Anne babanın ayrı olduğu bir ailede büyüdünüz. Çocukluğunuzu da çok mutlu olarak tanımlamıyorsunuz. Ali'nin başına böyle bir şey gelir mi kaygısını yaşıyor musunuz?

- Bu her zaman olabilir. Hiçbir şeyin garantisi yok. Kaldı ki şu anda herşey iyi gidiyor. Birbirini seven bir annesi babası olacak, en azından yakın bir tarihte. Anne-babası tarafından istenen bir bebek.

İş arkadaşlarınızla çok iç içe bir yaşam sürüyorsunuz. Onların eşinizle arası nasıl?

- Biz ekip olarak kendi içimizde öyle bir hale geldik ki, iş arkadaşları aynı zamanda da dost olduğumuz için, kendi kendimizin dışında pek birşeylere gülemez olduk. O yüzden bizim dilimizi konuşabilen ve bize ayak uydurabilen insanlarla çok rahat ediyoruz. Zafer de bir mucize eseri bunlardan biri. Çok çabuk adapte oldu benim çevreme, arkadaşlarıma. Hatta diyebilirim ki, tiyatronun bir parçası gibi. Üç gündür uğramadı, herkes nerede Zafer Çika diye soruyor. Gün boyunca anlatacağım, paylaşacağım bir sürü şey birikiyor. Bunları onunla yapabildiğim için o çok farklı biri.

Eşlerin, sevgililerin önce oradan mı vize alması lazım?

- Bence öyle. Bunu aramızda da konuşuruz. Ekibe yeni katılan biri olduğu zaman, birinin sevgilisi ya da karısı, çok fazla dedikoduya girmeden bir not belirtiriz aramızda. Benim için de aynı şeyi yapmışlardır herhalde.

Bir röportajda ben de zor bir kadınım o yüzden de yürümedi evlilikler diyorsunuz. Sizin zorluklarınız ne?

- Ben biraz kendi istediğim gibi olsun istiyorum işler. Hayatım boyunca hep kendi kendimi idare ettim. Başkasını da idare etmeye kalkıyorum. Onun benim evimin düzenine ayak uydurmasını istiyorum. Ben ona ayak uydurmuyorum. Hem biraz paylaşsın, yardımcı olsun, hem de düzenimi bozmasın. Bu hep yalnız yaşamaktan kaynaklanıyor.

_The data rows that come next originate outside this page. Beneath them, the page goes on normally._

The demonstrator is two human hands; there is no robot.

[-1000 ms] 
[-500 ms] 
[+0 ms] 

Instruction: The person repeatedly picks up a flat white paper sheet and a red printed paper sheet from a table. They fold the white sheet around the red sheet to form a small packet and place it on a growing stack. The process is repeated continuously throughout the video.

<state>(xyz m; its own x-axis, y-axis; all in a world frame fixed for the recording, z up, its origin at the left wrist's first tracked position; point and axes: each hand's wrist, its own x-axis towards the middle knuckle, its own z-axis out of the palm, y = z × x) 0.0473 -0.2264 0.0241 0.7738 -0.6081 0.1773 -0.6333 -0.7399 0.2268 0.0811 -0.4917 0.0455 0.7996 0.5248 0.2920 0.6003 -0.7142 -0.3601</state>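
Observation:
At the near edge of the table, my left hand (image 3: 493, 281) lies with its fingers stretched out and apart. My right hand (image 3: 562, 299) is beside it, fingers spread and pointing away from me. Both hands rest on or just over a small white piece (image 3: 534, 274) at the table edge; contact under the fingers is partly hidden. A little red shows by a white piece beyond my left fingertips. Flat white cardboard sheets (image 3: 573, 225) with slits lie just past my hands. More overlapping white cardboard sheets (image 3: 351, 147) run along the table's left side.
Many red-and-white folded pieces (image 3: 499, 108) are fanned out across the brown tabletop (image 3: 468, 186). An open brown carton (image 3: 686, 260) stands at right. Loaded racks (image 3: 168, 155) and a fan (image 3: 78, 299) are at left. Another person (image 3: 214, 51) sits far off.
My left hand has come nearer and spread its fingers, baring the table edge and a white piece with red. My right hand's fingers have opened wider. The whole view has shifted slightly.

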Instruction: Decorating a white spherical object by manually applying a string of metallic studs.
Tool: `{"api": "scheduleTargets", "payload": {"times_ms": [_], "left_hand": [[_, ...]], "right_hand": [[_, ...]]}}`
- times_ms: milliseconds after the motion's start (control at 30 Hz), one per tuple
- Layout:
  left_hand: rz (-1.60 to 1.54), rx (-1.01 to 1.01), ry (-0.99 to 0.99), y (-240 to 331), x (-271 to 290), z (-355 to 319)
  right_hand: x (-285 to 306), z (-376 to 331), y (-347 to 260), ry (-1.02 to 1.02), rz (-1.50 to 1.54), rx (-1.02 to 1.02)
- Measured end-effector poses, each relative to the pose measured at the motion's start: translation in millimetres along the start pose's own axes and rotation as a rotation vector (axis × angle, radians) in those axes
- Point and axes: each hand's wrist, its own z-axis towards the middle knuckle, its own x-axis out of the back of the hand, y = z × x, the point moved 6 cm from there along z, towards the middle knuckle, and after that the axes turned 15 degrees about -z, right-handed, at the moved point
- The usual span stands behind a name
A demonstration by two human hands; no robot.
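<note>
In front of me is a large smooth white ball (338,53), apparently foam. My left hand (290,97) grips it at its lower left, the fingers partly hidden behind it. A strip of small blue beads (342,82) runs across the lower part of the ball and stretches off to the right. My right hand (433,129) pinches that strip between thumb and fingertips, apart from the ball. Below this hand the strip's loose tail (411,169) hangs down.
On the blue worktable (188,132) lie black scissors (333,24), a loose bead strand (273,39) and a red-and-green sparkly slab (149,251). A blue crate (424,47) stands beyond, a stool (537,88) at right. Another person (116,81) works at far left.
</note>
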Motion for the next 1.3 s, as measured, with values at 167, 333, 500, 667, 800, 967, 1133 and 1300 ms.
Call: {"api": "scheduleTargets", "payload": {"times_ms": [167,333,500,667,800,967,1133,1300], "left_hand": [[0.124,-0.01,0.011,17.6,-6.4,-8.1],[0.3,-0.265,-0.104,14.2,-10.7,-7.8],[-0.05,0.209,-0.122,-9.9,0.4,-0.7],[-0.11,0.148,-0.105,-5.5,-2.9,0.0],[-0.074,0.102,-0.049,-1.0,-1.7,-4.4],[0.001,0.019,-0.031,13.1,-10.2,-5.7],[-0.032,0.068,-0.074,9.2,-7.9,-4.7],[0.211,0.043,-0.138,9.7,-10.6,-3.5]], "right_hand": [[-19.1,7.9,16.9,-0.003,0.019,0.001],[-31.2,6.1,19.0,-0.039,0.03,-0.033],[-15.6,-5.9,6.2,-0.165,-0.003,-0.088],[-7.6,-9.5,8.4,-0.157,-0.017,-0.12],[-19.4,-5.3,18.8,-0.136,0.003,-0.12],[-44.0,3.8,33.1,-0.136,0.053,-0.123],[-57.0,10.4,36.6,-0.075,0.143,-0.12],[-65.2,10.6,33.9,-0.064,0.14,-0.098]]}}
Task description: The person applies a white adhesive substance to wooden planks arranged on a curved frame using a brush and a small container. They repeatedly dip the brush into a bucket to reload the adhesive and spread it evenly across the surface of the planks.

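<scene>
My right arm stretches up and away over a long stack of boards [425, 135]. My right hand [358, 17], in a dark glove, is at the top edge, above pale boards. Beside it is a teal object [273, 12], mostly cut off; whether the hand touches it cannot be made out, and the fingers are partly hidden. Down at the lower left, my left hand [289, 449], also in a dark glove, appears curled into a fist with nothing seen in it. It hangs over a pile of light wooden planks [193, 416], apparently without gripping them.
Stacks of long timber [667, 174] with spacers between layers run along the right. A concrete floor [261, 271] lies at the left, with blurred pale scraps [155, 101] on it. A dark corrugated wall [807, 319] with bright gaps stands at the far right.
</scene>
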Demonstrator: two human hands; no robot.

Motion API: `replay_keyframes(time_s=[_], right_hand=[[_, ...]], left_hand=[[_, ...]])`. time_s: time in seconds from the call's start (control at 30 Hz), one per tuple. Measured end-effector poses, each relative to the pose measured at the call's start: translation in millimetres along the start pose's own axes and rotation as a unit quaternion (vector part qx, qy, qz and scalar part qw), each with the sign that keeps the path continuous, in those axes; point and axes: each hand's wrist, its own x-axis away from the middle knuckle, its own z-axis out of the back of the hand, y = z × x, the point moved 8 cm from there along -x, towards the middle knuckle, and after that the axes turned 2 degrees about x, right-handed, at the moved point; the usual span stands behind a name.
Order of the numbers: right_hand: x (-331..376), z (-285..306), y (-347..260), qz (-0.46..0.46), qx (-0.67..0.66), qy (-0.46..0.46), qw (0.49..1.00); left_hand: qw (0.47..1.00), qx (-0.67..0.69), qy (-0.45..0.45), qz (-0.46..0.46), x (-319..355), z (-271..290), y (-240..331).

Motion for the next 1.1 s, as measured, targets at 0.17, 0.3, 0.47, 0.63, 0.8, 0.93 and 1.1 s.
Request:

Zafer Çika düzeninize ayak uydurdu mu?

-O çok yumuşak, pozitif bir adam. Bir de fazla rahat. Öyle sempatiklikle altımdan girip üstümden çıkıyor ki, ne olduğunu anlamıyorum. Yoksa o dediğini yapıyor, istediği gibi yaşıyor. Beni yumuşatmasını biliyor. Zafer mesela çok unutkan. Ben unutkanlığa tahammül edemem, birşeyimi kaybettiğim zaman çok sinirlenirim. Uyduruk bir çakmak bile olsa, o benim sorumluluğumdaydı nasıl kaybettim olurum. Çocuk bunları değiştirecek herhalde. Yerlere yemek dökülecek, koltukların yüzleri değişecek.

BEBEĞE HAZIRLIK

Bebekle ilgili gelecek hayalleri nereye kadar uzanıyor? Kafanızda üniversiteleri filan bitiriyor mu?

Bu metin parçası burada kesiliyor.